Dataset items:
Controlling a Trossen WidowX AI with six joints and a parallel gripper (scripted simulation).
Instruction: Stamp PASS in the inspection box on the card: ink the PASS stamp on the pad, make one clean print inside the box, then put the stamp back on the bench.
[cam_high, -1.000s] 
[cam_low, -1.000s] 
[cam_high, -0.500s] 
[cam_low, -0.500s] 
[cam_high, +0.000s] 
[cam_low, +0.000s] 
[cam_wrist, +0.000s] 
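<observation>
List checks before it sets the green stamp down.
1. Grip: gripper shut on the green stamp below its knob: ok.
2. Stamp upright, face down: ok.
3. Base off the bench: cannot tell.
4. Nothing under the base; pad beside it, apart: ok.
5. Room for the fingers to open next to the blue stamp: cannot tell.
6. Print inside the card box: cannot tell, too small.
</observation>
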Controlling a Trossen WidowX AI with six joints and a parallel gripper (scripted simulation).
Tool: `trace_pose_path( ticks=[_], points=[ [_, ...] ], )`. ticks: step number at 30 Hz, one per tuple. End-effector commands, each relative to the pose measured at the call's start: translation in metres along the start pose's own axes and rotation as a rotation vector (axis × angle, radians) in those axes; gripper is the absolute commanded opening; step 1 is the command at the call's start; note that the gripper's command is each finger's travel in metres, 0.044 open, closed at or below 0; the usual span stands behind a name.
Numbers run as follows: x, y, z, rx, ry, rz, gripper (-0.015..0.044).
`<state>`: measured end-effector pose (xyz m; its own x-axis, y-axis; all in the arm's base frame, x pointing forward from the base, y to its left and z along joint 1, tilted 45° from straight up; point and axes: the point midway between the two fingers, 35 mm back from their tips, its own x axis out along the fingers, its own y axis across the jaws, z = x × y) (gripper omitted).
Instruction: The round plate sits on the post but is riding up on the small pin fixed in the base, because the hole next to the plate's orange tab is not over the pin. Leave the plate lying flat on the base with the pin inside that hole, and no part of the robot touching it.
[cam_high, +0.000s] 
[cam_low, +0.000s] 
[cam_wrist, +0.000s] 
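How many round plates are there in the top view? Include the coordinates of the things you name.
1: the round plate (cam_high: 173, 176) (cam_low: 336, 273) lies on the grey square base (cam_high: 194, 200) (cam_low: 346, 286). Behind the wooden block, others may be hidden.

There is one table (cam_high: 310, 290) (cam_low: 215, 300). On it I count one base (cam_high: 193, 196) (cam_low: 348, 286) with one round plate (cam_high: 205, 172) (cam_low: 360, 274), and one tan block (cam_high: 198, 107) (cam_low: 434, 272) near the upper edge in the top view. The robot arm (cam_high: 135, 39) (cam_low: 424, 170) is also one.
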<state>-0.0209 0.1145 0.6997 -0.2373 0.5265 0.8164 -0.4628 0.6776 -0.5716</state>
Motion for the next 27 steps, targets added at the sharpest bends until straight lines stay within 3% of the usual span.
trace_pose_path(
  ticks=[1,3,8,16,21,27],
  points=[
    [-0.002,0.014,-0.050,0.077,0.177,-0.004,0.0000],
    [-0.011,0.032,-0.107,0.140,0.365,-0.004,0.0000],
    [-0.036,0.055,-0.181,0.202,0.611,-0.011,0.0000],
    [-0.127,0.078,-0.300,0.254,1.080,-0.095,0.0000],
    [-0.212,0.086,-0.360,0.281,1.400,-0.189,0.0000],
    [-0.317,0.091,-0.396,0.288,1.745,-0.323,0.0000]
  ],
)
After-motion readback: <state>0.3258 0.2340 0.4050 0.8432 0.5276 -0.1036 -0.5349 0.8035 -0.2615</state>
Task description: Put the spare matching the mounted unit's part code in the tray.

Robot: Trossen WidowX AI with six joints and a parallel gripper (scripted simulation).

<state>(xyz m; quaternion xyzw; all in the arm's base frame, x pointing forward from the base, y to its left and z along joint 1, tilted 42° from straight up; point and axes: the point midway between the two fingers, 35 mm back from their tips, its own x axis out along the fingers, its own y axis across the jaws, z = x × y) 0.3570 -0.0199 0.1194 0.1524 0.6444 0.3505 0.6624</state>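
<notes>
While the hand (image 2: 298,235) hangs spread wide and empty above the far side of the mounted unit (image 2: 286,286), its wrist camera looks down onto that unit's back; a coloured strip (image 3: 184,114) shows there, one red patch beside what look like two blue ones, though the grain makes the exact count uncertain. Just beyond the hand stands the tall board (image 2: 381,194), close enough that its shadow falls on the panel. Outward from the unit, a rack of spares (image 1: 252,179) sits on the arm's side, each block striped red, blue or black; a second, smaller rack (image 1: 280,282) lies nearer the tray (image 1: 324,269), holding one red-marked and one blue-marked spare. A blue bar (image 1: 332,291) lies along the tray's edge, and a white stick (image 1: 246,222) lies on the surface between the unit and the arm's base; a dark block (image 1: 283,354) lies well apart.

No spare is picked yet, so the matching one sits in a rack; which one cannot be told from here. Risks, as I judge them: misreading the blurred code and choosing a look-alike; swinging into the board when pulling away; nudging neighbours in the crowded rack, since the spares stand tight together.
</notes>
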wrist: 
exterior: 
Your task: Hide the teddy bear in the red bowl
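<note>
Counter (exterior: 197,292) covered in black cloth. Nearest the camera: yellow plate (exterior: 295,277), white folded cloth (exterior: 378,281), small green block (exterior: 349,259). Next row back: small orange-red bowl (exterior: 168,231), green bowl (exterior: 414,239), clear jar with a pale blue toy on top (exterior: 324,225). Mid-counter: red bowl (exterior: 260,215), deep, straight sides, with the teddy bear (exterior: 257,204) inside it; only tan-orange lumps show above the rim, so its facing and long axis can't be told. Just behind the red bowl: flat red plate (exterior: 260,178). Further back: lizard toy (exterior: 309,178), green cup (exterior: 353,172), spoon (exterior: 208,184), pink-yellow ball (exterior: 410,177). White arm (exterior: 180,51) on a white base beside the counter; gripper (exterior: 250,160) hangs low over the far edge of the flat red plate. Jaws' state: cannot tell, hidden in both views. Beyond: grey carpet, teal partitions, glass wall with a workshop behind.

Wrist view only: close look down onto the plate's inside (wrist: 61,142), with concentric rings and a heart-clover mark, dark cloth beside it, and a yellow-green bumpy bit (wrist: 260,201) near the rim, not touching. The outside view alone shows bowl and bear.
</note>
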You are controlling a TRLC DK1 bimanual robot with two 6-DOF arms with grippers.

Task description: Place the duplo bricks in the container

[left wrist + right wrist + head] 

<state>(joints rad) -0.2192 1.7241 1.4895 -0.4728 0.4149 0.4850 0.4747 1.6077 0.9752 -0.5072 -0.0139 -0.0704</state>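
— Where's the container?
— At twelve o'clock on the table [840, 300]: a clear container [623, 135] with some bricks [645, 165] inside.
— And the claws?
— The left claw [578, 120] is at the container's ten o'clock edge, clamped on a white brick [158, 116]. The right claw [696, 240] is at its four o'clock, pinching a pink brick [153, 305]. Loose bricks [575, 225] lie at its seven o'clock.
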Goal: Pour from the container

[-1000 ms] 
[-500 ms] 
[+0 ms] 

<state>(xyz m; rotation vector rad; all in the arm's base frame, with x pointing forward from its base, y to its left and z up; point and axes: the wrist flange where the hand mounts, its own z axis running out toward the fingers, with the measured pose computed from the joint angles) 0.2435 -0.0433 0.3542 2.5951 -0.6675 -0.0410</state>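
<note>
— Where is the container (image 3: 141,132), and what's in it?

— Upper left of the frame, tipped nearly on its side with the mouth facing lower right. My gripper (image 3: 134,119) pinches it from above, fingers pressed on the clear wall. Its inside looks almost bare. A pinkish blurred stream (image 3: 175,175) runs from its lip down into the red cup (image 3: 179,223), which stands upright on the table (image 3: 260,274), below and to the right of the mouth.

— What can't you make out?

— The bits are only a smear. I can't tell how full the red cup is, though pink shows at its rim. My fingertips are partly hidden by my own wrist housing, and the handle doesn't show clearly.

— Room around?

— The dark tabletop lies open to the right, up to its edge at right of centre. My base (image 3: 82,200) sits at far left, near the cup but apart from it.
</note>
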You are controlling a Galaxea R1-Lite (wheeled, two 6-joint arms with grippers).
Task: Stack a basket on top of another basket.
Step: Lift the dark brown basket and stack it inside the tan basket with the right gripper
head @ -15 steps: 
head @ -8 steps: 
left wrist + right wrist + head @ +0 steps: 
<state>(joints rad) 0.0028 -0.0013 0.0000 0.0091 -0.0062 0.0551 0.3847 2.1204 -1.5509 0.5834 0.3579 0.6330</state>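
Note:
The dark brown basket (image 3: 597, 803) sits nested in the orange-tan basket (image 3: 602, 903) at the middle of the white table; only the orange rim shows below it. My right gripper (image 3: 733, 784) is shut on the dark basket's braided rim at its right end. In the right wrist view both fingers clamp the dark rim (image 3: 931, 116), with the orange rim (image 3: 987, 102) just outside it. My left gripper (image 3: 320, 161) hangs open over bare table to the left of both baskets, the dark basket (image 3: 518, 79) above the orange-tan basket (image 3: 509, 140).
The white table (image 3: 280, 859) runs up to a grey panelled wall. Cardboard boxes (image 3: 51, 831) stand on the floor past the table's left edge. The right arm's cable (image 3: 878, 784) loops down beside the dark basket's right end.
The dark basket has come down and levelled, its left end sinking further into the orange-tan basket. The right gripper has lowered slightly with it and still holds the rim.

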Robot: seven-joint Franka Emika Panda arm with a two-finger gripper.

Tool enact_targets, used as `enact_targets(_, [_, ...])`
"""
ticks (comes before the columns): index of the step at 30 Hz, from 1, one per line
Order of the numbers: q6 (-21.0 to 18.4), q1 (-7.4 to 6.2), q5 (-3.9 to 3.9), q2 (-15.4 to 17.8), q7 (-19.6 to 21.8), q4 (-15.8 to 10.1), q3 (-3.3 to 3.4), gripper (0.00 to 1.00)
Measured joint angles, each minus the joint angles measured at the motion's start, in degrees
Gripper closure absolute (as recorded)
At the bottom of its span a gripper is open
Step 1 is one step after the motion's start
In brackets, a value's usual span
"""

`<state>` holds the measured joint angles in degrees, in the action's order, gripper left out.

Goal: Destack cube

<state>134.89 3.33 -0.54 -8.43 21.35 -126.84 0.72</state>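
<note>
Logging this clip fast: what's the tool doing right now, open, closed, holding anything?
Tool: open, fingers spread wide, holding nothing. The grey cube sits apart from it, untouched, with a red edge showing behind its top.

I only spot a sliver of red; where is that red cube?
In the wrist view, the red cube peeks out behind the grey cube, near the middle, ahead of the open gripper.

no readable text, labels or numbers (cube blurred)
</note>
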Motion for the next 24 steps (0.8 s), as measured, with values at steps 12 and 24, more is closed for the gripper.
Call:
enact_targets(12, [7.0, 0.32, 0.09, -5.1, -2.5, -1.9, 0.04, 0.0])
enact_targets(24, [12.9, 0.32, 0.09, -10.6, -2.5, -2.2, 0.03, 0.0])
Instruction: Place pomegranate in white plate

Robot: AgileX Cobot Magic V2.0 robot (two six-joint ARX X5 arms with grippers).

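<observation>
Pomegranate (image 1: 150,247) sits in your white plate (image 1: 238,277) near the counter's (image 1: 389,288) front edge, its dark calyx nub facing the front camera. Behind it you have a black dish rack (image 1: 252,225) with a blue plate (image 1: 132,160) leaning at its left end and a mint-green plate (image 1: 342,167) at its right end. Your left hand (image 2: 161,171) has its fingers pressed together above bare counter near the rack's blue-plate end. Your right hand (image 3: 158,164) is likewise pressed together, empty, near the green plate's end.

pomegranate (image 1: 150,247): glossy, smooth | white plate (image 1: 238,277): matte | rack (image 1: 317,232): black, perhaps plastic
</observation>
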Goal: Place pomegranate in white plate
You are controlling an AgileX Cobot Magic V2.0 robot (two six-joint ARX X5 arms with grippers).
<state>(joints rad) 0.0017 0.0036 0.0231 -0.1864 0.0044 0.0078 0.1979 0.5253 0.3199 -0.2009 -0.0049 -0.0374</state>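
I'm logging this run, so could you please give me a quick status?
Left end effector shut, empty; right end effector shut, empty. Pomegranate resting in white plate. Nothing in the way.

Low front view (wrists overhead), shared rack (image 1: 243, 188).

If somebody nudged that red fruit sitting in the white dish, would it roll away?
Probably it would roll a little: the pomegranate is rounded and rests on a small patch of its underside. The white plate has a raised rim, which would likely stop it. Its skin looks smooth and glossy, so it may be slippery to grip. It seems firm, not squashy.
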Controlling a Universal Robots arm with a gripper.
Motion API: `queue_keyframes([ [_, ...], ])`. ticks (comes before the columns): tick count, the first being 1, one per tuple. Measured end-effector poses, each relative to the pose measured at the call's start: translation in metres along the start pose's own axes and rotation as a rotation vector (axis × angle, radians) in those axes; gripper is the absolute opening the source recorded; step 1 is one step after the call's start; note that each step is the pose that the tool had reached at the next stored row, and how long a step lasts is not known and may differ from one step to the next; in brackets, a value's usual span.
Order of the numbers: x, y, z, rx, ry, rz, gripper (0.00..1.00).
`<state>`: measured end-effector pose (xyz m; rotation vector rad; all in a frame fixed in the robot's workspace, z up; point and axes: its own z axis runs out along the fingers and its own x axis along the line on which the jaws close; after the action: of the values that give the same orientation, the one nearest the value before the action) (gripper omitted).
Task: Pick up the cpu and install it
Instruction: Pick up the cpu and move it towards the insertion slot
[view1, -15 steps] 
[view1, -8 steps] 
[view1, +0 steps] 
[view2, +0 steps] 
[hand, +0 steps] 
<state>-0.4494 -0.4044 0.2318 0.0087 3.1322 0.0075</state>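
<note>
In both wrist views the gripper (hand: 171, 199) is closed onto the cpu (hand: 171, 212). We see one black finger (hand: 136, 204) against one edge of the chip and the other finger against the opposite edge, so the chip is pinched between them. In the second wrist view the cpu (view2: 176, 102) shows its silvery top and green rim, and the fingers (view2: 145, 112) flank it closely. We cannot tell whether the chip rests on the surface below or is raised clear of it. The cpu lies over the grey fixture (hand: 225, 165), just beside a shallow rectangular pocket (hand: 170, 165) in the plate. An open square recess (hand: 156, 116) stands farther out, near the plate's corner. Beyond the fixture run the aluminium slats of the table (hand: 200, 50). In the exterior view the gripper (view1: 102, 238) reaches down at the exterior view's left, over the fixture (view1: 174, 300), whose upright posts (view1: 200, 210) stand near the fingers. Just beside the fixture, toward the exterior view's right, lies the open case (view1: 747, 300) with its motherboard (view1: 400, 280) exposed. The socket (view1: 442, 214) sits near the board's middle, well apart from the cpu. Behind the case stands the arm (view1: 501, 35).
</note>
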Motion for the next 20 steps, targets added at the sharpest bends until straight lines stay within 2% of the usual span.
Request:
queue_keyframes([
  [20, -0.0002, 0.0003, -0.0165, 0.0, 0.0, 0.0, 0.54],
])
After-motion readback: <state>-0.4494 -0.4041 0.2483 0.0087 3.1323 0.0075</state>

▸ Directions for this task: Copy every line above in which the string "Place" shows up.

▸ Answer space:
Task description: Place the duplo bricks in the container
Instruction: Place pomegranate in white plate
Goal: Place pomegranate in white plate

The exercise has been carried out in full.